A noise made me open my eyes again and I immediately jumped to my feet. X's eyes were open, panic flooding them.
“It's okay, X,” I said quickly as I moved to his side. I hit the nurse call button and then grabbed his uninjured hand. “It's okay. You're in the hospital. Relax. It's okay.”
His fingers tightened around mine and some of the panic receded. I could tell that he wanted to talk, wanted to ask questions, so I kept talking, trying to think of answers to what he might want to know.
“You were in an accident and had some smoke inhalation. Your throat and lungs were singed enough that we put in a tube to help you breathe.”
His pulse began to slow.
“My name's Nori Prinz. I'm a nurse here at the medical center. You're still in San Antonio. This is the burn unit.”
The door opened and Dr. Fellner followed one of the other nurses in.
“It's okay,” I repeated, squeezing his hand. “We're going to take good care of you here.”
H
er name was Nori
.
The brunette I remembered from before.
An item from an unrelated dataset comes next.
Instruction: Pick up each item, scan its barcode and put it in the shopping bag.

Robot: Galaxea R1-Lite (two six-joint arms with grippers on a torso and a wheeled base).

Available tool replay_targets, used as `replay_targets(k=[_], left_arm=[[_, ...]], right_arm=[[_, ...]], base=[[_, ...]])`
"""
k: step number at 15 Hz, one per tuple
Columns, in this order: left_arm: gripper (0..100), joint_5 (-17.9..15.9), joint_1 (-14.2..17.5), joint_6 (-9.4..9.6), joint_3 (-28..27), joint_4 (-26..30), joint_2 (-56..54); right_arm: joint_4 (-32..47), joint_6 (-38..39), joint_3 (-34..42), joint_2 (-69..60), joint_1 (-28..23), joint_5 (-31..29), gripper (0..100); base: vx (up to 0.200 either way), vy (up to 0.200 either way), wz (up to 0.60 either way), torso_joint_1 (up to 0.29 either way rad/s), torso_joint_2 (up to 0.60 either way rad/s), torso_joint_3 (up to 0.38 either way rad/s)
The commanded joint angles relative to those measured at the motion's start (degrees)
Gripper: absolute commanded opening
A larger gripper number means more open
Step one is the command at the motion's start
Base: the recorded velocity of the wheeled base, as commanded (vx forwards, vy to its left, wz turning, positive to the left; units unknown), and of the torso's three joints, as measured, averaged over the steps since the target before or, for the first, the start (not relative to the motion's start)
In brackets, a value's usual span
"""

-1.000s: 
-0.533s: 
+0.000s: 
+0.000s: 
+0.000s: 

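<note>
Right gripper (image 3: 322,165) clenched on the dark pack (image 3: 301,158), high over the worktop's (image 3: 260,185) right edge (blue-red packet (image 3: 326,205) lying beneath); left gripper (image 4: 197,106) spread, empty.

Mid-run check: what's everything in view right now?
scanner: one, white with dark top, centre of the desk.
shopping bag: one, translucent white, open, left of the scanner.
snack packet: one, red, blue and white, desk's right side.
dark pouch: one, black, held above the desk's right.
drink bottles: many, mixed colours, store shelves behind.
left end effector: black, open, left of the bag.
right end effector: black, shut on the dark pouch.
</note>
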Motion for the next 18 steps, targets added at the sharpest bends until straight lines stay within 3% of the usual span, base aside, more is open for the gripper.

That was her name.
She'd told me her last name, but I couldn't remember it.
I focused on trying to remember. It was the only way I could make it from minute to minute. Something to focus on, to try to keep my mind off the excruciating pain tearing through me.
Prinz.
That was it.
She said her name was Nori Prinz. She was a nurse. And she'd known to call me X, not Xavier.
I'd met a couple other nurses in the last few hours since I'd been awake. I didn't remember anything about them other than blurs of faces, all armed with meds and charts.
My doctor was Catlin Fellner. Dr. Fellner. Early fifties. Smart. Didn't pull any punches.
I wasn't sure if I should be glad for that or not.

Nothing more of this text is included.